By : Douglas E. Chabot - Aug 3rd, 2015

Imagine you purchase a power saw from your local hardware supplier, and the product turns out to be defective and causes you injury.  In the normal course of events, you can bring a lawsuit against the seller of the product and the manufacturer of the product for the harm you suffered.  One modern wrinkle in this analysis is that many products are manufactured by corporations in other countries, a.k.a “foreign corporations.”  The foreign manufacture of components, or of your entire product, poses two problems for ensuring a successful recovery for your injuries.

First, foreign manufacturers may not be subject to jurisdiction in our state of Rhode Island or any other United States court.  (This is a larger issue that will be reserved for a future blog post.)  Second, simply identifying foreign manufacturers can be difficult because of product labeling, language barriers, various corporate entities, and the vast global network for the distribution of consumer products.  If you cannot file a lawsuit against the manufacturer or even identify who they are, you may not be able to fully recover damages for the harm you suffered.

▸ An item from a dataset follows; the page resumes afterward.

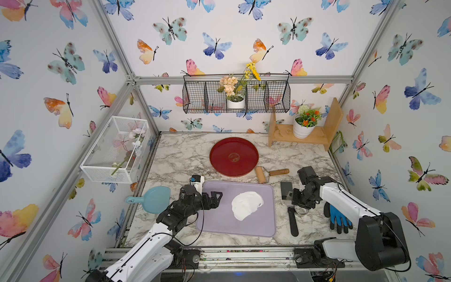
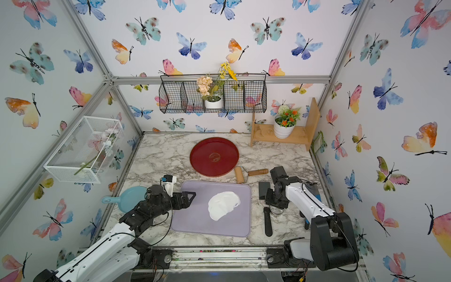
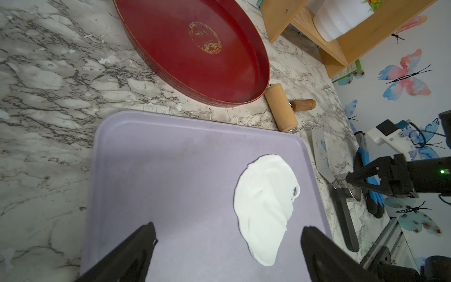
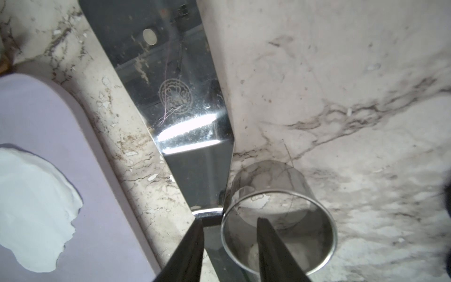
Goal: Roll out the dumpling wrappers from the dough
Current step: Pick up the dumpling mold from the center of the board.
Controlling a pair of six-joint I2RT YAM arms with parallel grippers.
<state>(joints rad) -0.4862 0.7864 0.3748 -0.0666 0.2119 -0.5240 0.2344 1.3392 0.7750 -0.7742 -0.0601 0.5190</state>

Helpful Tips to Navigate the Foreign Manufacturer Process:

The first step in identifying these foreign manufacturers is by looking at the product itself, in this case, the power saw.  Each component of the product will typically display some identifying information about its manufacturer.  For example, the power saw’s blade may be manufactured by one company, but the motor by another company.  One manufacturer could be based in the United States while the other may be based in China.  A simple Google search of the brand name and manufacturer’s names should provide you with details as to the location of the companies involved in the manufacture of your product.  You can also search the Consumer Product Safety Commission (CPSC) website or contact the CPSC for information about the product.   The Library of Congress also offers some tips on how to identify foreign businesses.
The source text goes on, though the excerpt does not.